All of the data below should be printed again exactly, pictures excluded.

** DATASET EXTRACT **
::::
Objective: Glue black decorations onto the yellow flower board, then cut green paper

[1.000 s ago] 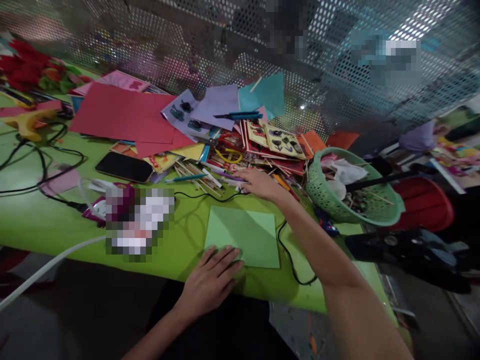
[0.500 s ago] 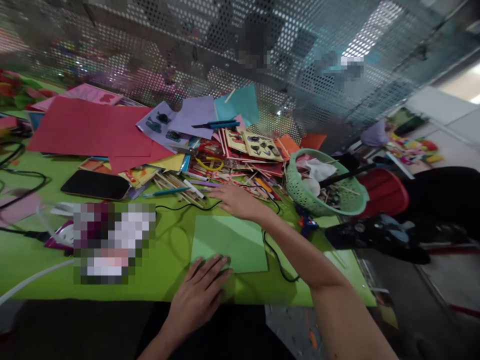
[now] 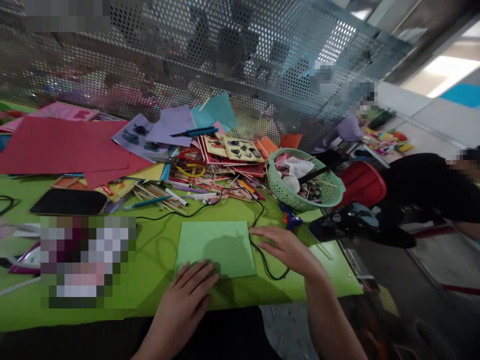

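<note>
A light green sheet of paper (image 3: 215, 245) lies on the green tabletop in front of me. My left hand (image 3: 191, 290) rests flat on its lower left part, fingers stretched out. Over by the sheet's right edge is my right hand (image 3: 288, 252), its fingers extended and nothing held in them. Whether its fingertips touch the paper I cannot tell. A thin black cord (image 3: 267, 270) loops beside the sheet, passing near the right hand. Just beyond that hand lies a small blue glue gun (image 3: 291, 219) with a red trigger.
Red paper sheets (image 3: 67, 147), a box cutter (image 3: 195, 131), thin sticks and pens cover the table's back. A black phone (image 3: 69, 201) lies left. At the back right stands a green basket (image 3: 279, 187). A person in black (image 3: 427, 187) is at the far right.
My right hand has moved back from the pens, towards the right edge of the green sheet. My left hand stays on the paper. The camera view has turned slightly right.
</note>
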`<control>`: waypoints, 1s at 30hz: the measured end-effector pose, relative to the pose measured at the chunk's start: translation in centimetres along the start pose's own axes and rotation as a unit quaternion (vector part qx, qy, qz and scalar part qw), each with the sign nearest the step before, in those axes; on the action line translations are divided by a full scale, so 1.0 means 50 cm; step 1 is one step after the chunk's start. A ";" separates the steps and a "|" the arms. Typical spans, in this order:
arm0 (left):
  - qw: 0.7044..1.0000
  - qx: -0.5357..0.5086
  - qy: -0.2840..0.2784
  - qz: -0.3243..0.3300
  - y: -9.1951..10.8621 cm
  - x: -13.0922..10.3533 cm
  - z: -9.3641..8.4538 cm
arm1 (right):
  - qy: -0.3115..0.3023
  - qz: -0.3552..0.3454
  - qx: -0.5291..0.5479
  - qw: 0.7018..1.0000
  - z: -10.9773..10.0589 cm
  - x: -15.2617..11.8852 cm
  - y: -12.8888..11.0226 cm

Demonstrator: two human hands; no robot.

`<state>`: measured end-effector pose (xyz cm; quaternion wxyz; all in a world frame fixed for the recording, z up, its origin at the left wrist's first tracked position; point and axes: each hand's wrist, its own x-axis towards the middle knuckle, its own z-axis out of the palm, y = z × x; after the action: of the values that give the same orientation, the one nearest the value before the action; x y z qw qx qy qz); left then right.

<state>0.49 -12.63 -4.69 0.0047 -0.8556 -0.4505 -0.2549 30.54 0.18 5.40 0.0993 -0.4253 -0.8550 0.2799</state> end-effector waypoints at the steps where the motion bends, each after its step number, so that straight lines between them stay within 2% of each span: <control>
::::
** OUTPUT BELOW **
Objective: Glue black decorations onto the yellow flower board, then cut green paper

[1.000 s ago] 
[0.500 s ago] 
[now] 

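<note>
A light green sheet of paper (image 3: 215, 245) lies on the green tabletop in front of me. My left hand (image 3: 191, 290) rests flat on its lower left part, fingers stretched out. Over by the sheet's right edge is my right hand (image 3: 288, 252), its fingers extended and nothing held in them. Whether its fingertips touch the paper I cannot tell. A thin black cord (image 3: 267, 270) loops beside the sheet, passing near the right hand. Just beyond that hand lies a small blue glue gun (image 3: 291, 219) with a red trigger.
Red paper sheets (image 3: 67, 147), a box cutter (image 3: 195, 131), thin sticks and pens cover the table's back. A black phone (image 3: 69, 201) lies left. At the back right stands a green basket (image 3: 279, 187). A person in black (image 3: 427, 187) is at the far right.
My right hand has moved back from the pens, towards the right edge of the green sheet. My left hand stays on the paper. The camera view has turned slightly right.
</note>
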`<control>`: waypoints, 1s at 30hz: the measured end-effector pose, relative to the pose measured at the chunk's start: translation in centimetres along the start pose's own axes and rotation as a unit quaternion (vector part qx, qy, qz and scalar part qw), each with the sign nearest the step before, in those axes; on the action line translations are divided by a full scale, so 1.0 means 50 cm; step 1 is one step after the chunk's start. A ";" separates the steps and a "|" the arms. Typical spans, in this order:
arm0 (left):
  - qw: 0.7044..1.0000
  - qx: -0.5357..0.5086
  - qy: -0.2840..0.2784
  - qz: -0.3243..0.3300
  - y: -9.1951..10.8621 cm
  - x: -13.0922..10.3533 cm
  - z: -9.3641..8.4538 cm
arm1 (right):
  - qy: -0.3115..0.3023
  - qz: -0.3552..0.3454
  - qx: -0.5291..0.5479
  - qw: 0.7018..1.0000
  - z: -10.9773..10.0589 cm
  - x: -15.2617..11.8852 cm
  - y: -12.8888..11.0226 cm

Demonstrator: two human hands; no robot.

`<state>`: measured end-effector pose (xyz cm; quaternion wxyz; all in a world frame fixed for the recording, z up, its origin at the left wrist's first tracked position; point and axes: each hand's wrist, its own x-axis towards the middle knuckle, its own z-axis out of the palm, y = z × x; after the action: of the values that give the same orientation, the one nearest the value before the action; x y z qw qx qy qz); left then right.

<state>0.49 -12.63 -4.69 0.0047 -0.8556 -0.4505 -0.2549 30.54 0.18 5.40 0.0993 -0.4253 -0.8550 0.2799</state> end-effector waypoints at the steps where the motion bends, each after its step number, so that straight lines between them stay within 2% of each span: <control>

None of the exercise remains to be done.